The mother of Father’s Day

SPOKANE – Sonora Smart Dodd sat in church on Mother’s Day in 1909, and didn’t like what she heard.

The Rev. Harry Rasmus was rambling on about the importance of mothers, but had nothing to say about fathers.

Dodd decided then that men like her father, William Smart – a widowed Civil War veteran who raised his six children on a farm – needed a similar holiday, and embarked on a lifelong quest to make it happen.

It was a long slog for the Spokane woman.

While Mother’s Day was quickly accepted as a national holiday, it took decades for fathers to get the same acclaim. Father’s Day only this year is celebrating its 35th anniversary since President Nixon made it a permanent holiday in 1972.

Fathers enjoy a murky pop-culture image: Homer Simpson, Darth Vader, Alec (“rude, thoughtless little pig”) Baldwin.

That troubles author Michael Gurian, a Spokane father who has written extensively about the relationship between fathers and sons.

“Certainly now there is a lot of media imagery that makes dads look dumb,” Gurian said.

That’s a major reason why the nation needs Father’s Day, he said.

“We are basically buying some time with that holiday,” Gurian said. “It’s an opportunity for fathers to pass something down to their kids.”

Gurian is a social philosopher and author of 21 books who is best known as an advocate for improving the ways boys are raised.

Like most places, Spokane does nothing special for Father’s Day.

“I’d like to see every community make a bigger deal of it,” he said.

Sonora Dodd didn’t have any trouble knowing how special her father was. Widowed when his wife Ellen died in 1898 while giving birth to their sixth child, William Jackson Smart raised the teenage Sonora and her five younger brothers on a farm outside Spokane.

Some credit the creation of Father’s Day to Grace Golden Clayton of Fairmount, W.Va., who is said to have suggested to the pastor of her church that he hold a service in honor of fathers on July 5, 1908.

But there is general agreement that the defining moment came when Sonora Dodd was listening to the sermon on the new holiday of Mother’s Day at the Central United Methodist Church in Spokane. She had immediately approached the Spokane Ministerial Alliance to suggest a holiday in June, when her father was born, to honor all fathers.

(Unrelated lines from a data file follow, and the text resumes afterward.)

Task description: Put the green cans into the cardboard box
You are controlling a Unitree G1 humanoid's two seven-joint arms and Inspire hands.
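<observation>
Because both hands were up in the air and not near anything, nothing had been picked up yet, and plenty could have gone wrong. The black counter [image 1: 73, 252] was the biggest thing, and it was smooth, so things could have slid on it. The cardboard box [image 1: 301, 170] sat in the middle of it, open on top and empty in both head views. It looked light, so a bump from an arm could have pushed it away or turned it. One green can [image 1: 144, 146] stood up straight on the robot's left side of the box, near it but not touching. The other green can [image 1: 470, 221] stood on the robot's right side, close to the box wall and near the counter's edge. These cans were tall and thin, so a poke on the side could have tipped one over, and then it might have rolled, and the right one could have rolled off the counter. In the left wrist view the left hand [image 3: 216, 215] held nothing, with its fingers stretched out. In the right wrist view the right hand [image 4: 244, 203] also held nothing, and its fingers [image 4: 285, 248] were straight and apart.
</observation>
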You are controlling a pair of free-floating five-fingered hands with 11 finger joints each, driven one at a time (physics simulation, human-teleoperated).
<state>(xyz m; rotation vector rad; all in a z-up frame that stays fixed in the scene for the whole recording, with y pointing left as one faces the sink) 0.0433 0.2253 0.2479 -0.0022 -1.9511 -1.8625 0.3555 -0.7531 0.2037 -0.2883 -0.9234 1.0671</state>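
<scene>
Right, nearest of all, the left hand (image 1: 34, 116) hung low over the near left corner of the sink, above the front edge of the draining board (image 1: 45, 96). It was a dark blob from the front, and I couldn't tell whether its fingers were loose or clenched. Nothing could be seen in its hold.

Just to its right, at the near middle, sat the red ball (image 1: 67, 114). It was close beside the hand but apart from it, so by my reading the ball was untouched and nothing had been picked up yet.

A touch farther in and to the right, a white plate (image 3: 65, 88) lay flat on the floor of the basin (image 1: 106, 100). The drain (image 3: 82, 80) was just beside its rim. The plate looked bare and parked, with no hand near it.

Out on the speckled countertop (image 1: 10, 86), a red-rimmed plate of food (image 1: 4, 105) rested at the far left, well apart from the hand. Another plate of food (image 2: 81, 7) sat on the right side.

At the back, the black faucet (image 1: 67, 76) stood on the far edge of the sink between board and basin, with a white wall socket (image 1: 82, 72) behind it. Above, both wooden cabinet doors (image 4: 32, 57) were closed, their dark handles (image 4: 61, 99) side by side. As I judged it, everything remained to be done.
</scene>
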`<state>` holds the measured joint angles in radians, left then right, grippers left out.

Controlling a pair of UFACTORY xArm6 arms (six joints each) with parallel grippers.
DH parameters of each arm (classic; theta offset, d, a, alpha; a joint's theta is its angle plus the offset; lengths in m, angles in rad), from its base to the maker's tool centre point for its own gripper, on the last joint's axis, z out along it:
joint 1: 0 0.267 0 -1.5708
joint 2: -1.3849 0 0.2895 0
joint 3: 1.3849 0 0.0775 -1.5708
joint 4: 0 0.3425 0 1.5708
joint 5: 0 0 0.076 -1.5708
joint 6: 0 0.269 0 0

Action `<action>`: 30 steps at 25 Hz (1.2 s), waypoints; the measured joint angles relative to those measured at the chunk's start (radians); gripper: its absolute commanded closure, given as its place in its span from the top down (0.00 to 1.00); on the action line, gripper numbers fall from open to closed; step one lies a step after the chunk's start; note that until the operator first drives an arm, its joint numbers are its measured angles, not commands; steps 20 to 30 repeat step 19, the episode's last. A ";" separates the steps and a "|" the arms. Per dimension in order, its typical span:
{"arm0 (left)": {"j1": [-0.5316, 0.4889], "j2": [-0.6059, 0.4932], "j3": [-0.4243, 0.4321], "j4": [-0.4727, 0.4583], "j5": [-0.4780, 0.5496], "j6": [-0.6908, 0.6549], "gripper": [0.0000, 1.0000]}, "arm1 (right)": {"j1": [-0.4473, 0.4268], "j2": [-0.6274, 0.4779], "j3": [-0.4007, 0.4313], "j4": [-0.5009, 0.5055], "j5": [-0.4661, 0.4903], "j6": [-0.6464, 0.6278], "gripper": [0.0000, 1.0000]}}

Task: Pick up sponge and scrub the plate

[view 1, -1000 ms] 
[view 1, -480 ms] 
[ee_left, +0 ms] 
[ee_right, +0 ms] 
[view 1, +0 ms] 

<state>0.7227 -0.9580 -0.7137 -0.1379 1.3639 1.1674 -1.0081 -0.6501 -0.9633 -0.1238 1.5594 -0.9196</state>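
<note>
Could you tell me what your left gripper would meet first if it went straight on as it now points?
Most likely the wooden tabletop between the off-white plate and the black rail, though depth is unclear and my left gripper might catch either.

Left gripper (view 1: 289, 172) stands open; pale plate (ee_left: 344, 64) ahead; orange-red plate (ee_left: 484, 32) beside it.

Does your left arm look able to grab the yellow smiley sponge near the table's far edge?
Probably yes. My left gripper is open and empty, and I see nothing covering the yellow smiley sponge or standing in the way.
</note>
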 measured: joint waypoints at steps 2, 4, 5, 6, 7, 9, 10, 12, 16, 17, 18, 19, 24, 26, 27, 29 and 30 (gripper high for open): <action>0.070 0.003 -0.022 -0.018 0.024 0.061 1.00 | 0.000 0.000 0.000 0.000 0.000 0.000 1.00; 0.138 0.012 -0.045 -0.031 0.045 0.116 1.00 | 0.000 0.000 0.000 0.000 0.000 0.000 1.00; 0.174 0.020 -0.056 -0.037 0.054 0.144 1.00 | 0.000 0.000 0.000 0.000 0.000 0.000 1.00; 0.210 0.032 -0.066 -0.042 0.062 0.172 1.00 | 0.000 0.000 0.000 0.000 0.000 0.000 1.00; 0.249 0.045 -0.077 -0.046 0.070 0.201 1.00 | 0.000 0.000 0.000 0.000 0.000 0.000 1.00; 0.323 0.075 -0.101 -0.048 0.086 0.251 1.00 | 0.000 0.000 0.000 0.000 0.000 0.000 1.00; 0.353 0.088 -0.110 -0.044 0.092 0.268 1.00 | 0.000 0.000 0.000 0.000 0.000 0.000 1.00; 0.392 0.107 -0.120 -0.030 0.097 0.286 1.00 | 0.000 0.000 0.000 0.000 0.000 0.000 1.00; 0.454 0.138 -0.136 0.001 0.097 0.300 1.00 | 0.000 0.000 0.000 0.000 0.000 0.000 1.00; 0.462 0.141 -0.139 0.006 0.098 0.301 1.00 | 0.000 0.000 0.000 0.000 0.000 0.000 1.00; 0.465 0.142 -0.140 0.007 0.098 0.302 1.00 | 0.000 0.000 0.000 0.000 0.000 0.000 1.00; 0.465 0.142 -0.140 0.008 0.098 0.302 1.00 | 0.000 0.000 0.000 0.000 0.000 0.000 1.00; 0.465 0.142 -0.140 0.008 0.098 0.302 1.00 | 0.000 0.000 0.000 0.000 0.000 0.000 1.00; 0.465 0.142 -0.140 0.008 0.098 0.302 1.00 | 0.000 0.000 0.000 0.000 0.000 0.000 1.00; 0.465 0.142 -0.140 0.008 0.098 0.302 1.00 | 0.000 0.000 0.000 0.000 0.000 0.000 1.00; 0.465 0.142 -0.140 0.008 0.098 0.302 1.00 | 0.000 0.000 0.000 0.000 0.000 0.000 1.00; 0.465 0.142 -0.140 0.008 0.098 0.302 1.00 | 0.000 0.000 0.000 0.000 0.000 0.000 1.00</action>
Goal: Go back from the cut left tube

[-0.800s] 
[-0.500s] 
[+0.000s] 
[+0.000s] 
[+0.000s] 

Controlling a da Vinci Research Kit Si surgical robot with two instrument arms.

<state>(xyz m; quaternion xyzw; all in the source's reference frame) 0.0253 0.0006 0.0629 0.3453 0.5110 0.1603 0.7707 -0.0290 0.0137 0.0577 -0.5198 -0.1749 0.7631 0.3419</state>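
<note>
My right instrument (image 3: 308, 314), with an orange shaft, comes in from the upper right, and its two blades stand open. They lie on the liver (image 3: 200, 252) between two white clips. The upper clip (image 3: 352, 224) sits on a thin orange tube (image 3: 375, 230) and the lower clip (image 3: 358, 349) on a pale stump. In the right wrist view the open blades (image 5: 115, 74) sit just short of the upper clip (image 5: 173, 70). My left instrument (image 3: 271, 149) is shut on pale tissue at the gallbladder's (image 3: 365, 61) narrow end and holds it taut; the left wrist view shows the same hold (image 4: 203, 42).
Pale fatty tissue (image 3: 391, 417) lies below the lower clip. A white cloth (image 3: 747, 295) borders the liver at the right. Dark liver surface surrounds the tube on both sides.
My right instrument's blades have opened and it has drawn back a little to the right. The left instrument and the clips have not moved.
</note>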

The first citywide Father’s Day celebration was held a year later in Spokane, and quickly spread across the country. In 1916, President Woodrow Wilson came to Spokane to speak at Father’s Day services.

But Congress, fearing commercialization, resisted making it a national holiday. It was not until 1966 that President Lyndon Johnson issued the first presidential proclamation honoring fathers and designated the third Sunday in June as Father’s Day. In 1972, President Nixon signed the law that made it permanent. Today, more than thirty countries reserve a special day each year for fathers.

Mother’s Day, first held in 1908, won a much quicker acceptance. Congress designated the second Sunday in May as Mother’s Day in 1914.

Mothers also get more money lavished on them. The National Retail Federation estimated that sales on Father’s Day items will total $9.9 billion this year, compared to $15.7 billion for Mother’s Day items. The average spending on gifts for mom is $139.14, compared with $98.34 for dad, the federation said.

After greeting cards, the most popular gifts for dads are clothing, gift cards and books or CDs. Flowers and gift cards top the list for mom.

Sonora Dodd was honored for her work at the World’s Fair in Spokane in 1974, and died in 1978 at the age of 96. Today there are just a handful of public signs of the city’s role in the holiday.

There’s a plaque at the local YMCA, and another at the Central United Methodist Church, which reads:

“Here, in this sanctuary, Mrs. Dodd was moved to honor fathers in the same manner as mothers” the plaque begins.

Her gravestone identifies her as “Founder of Father’s Day.”

But the biggest monument to her work is that, for at least one day a year, people think about fatherhood and what it means. The U.S. Census Bureau this year released a special report on fathers, finding that:

* There were an estimated 159,000 stay-at-home dads in 2006, who remained out of the labor force for more than one year primarily so they can care for the family while their wives work.

* There were 2.5 million single fathers in 2006, up from 400,000 in 1970. Currently, among single parents living with their children, 19 percent are men.

* Thirty percent of children younger than 6 living with married parents ate breakfast with their father every day, while 64 percent ate dinner with their fathers every day and 63 percent were praised three or more times a day by their fathers.

* Custodial fathers received $2.1 billion of the $3.3 billion they were due in child support in 2003. Custodial mothers received $23.3 billion of the $33.7 billion in support that was due.

* Of custodial fathers, 46 percent received all child support that was due, not significantly different from the percentage for custodial mothers.